__TASK REQUIREMENTS__. A single number is the answer here: how many lines below include "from"?

### SOURCE DATA

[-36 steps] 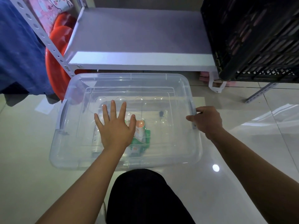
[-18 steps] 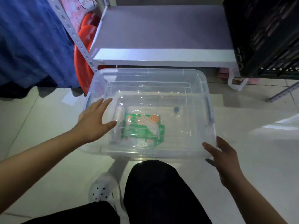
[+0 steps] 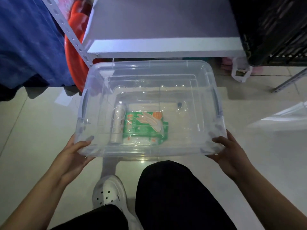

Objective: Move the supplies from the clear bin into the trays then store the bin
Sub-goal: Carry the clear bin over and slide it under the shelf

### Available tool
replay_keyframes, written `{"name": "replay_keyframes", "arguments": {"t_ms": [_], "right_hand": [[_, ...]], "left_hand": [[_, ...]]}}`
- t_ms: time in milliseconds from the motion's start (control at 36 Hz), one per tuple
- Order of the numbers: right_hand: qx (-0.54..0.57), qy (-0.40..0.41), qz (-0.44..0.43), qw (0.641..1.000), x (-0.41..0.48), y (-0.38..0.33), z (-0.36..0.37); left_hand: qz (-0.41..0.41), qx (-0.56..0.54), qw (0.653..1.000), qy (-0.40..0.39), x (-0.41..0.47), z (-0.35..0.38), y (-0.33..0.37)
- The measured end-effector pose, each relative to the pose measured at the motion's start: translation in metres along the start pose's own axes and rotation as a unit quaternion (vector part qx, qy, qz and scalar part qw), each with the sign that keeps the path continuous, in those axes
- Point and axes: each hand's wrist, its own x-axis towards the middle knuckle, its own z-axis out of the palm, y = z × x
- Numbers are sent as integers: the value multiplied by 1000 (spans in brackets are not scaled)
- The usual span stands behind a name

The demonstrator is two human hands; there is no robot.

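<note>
A clear plastic bin (image 3: pixel 149 65) sits on the tiled floor in front of a low white shelf (image 3: pixel 162 47). Inside it lie a green packet of gloves (image 3: pixel 144 125), a pale roll (image 3: pixel 118 123) to the packet's left and a small dark item (image 3: pixel 179 104) near the back right. My left hand (image 3: pixel 74 155) grips the bin's near left corner, thumb over the rim. My right hand (image 3: pixel 230 151) grips the near right corner the same way. No trays are in view.
A black crate (image 3: pixel 272 29) stands on the shelf's right end. Red basins (image 3: pixel 74 47) lean behind the slotted shelf post (image 3: pixel 66 29), next to blue cloth (image 3: pixel 25 40). A white bag (image 3: pixel 240 72) lies under the shelf. My knee (image 3: pixel 174 188) and white shoe (image 3: pixel 109 191) are below the bin.
My left hand came out of the bin and both hands moved to its near corners and took hold. The view shifted so the bin appears more central.
</note>
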Motion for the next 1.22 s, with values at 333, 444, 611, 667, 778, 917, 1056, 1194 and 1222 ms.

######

__YOUR SOLUTION__. 2